[Data provided]
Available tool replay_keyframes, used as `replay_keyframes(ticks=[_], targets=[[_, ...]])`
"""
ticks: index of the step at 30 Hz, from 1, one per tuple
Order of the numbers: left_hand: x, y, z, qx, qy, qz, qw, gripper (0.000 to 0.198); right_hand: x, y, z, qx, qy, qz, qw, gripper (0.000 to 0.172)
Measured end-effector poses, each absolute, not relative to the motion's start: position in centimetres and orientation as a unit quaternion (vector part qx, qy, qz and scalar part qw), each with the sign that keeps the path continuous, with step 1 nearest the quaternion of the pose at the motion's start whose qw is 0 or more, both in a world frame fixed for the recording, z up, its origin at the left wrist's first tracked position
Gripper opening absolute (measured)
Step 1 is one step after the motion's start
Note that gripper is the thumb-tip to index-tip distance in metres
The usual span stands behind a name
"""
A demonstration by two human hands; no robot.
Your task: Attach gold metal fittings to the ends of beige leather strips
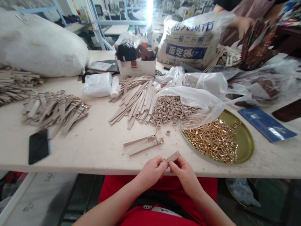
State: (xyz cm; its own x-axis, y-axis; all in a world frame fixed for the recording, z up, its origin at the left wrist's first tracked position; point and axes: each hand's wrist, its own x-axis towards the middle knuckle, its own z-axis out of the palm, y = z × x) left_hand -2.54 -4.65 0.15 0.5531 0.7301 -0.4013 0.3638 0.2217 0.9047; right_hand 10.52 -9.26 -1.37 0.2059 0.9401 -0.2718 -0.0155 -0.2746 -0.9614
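At the table's front edge, my left hand [153, 169] and my right hand [182, 170] close together on one beige strap [173, 156]. Its free end points up to the right; what lies between the fingertips is mostly covered. Just beyond my hands lie two straps with gold buckles [146, 146], side by side. A single beige loop [168, 132] sits near a heap of such loops [167, 108] spilling from a clear plastic bag [204, 96]. To the right, an oval gold tray [244, 150] holds many small gold buckles [216, 140].
Loose straps [136, 100] fan out behind, near a white box [137, 67]. Bundled straps [58, 110] and a black phone [38, 146] lie left. A blue packet [267, 123] is right. Large white sacks stand at the back; another person's hand [244, 25] reaches in at upper right.
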Motion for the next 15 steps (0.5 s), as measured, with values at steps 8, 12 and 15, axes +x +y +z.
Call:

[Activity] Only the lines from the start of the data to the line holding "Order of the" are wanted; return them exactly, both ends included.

[Your response]
Available tool replay_keyframes, used as `replay_keyframes(ticks=[_], targets=[[_, ...]])`
"""
ticks: index of the step at 30 Hz, from 1, one per tuple
Order of the numbers: left_hand: x, y, z, qx, qy, qz, qw, gripper (0.000 to 0.198); right_hand: x, y, z, qx, qy, qz, qw, gripper (0.000 to 0.172)

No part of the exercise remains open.